Your output must be the lines below from the line containing "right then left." to the line containing "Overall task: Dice", both lines included, reproduced exactly and without pictures.

[[ Study material, beginning ]]

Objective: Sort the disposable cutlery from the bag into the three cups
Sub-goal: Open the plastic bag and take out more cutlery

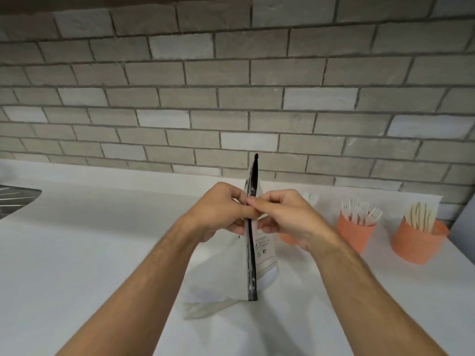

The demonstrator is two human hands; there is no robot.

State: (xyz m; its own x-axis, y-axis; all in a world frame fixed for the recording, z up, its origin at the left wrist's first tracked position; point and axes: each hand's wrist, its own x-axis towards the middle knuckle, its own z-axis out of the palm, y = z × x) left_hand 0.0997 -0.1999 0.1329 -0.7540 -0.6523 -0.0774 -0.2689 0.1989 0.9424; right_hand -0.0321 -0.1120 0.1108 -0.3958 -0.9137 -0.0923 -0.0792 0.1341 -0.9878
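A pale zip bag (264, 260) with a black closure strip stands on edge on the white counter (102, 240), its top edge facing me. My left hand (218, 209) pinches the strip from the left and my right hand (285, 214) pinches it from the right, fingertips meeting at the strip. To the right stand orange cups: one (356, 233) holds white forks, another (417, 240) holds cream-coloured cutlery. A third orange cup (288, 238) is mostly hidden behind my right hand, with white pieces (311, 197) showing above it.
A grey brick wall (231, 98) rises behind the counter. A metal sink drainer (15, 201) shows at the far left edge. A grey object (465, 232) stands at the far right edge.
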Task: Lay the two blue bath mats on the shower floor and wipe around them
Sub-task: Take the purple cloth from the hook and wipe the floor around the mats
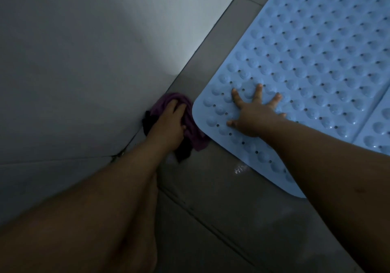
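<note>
A blue bath mat (316, 57) with raised bumps and small holes lies flat on the grey tiled shower floor (211, 198), filling the upper right. A second blue mat (377, 129) lies edge to edge with it at the far right. My right hand (253, 112) presses flat on the first mat's near corner, fingers spread. My left hand (168, 125) grips a purple cloth (190, 125) on the floor strip between the mat and the wall. The cloth touches the mat's rounded corner.
A pale tiled wall (95, 51) runs diagonally along the left, meeting the floor just beyond the cloth. A small wet patch (239, 169) glints on the floor beside the mat's edge. Grout lines cross the dim floor below.
</note>
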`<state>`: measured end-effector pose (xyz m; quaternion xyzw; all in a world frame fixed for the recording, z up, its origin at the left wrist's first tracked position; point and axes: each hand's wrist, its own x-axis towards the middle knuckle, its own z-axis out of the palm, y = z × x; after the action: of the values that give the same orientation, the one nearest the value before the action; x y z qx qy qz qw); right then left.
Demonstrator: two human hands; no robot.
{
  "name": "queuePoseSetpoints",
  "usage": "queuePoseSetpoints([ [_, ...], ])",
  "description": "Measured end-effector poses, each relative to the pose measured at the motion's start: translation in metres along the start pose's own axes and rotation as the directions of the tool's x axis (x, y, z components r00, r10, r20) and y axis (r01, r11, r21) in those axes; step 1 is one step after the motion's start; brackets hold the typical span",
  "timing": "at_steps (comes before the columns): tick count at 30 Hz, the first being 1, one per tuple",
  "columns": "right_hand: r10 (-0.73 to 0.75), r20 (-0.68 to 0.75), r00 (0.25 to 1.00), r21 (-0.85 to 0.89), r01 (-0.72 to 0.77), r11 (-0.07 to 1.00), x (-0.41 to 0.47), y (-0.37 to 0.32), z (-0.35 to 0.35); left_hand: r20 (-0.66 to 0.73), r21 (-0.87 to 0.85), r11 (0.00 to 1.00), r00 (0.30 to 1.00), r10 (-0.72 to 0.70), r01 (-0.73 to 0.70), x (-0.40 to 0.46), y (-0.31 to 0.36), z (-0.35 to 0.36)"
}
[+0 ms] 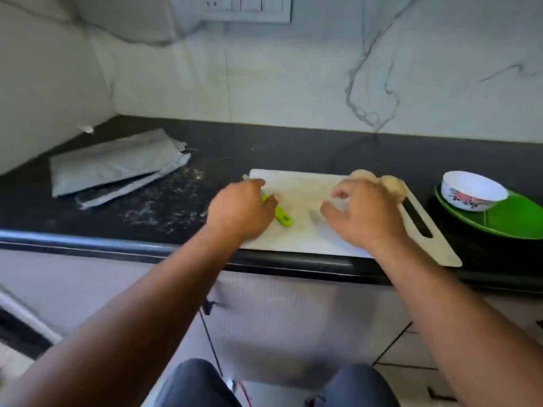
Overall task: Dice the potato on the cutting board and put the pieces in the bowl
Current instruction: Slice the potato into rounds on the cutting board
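Observation:
A white cutting board [296, 233] lies at the front edge of the black counter. Two brown potatoes [392, 185] sit at its far right corner, partly hidden behind my right hand. My left hand [241, 210] lies over a green-handled knife [284, 219] on the board's left side, with fingers and thumb curled on the handle; only the handle's end shows. My right hand [367, 212] hovers over the board's middle with loosely curled fingers, holding nothing. The white floral bowl [473, 190] stands to the right of the board.
The bowl rests on a green plate [511, 221] at the right. A folded grey cloth [117, 167] lies at the left rear of the counter, with pale specks scattered beside it. A marble wall stands behind.

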<state>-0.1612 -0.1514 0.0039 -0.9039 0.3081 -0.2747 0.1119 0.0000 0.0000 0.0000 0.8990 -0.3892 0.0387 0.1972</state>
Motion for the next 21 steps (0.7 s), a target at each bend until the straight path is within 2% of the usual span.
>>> queuePoseSetpoints([
  [4, -0.052, 0.21, 0.976, -0.106, 0.076, 0.992, -0.018, -0.035, 0.022, 0.11, 0.034, 0.999, 0.994, -0.018, 0.015, -0.023, -0.01, -0.003],
  [9, -0.078, 0.292, 0.953, -0.063, 0.1, 0.993, -0.017, -0.062, 0.033, 0.076, -0.056, 0.998, 0.997, -0.022, 0.026, -0.039, -0.01, -0.007],
  [14, -0.119, 0.296, 0.948, -0.026, 0.132, 0.991, -0.02, -0.062, 0.032, 0.052, -0.14, 0.99, 0.999, -0.009, 0.016, -0.039, -0.014, -0.009],
  [16, -0.085, 0.264, 0.961, 0.092, 0.063, 0.994, -0.016, -0.055, 0.027, 0.062, -0.173, 0.984, 0.998, -0.022, 0.033, -0.032, -0.02, -0.004],
  [17, -0.055, 0.202, 0.978, 0.131, 0.029, 0.991, -0.011, -0.048, 0.022, 0.067, -0.176, 0.983, 0.997, -0.034, 0.046, -0.029, -0.022, -0.003],
  [18, -0.022, 0.117, 0.993, 0.098, 0.01, 0.995, -0.004, -0.038, 0.014, 0.075, -0.15, 0.987, 0.996, -0.048, 0.059, -0.022, -0.023, -0.003],
  [21, 0.043, -0.085, 0.995, -0.296, -0.066, 0.953, 0.026, -0.009, -0.02, 0.061, 0.076, 0.995, 0.995, -0.074, 0.069, 0.005, -0.019, -0.015],
])
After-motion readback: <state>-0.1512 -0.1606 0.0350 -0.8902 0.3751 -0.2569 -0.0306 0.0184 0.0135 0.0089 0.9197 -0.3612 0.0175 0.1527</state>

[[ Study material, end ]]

## Result
`<state>`: measured end-effector pose (xyz m; quaternion xyzw; all in a world frame fixed for the recording, z up, its origin at the left wrist's first tracked position; point and axes: each hand's wrist, its own x-axis towards the middle knuckle, its own z-axis out of the palm, y = z × x; after the action: of the values that give the same orientation, the one nearest the value before the action; x y z qx qy qz qw); right then left.
Demonstrator: two human hands; no robot.
{
  "name": "queuePoseSetpoints",
  "usage": "queuePoseSetpoints([ [_, ...], ])",
  "description": "Measured end-effector poses, each relative to the pose measured at the motion's start: translation in metres along the start pose's own axes and rotation as the directions of the tool's x axis (x, y, z components r00, r10, r20) and y axis (r01, r11, r21) in those axes; step 1 is one step after the motion's start; brackets hold the typical span",
  "timing": "at_steps (comes before the columns): tick count at 30 Hz, the first being 1, one per tuple",
  "columns": "right_hand: r10 (-0.73 to 0.75), r20 (-0.68 to 0.75), r00 (0.25 to 1.00), r21 (-0.85 to 0.89), r01 (-0.72 to 0.77), r11 (-0.07 to 1.00), x (-0.41 to 0.47), y (-0.37 to 0.32), z (-0.35 to 0.35); left_hand: r20 (-0.66 to 0.73), r21 (-0.87 to 0.85), r11 (0.00 to 1.00), r00 (0.30 to 1.00), r10 (-0.72 to 0.70), r01 (-0.73 to 0.70), x (-0.40 to 0.46), y (-0.31 to 0.36), z (-0.35 to 0.36)"
}
[+0 ms] 
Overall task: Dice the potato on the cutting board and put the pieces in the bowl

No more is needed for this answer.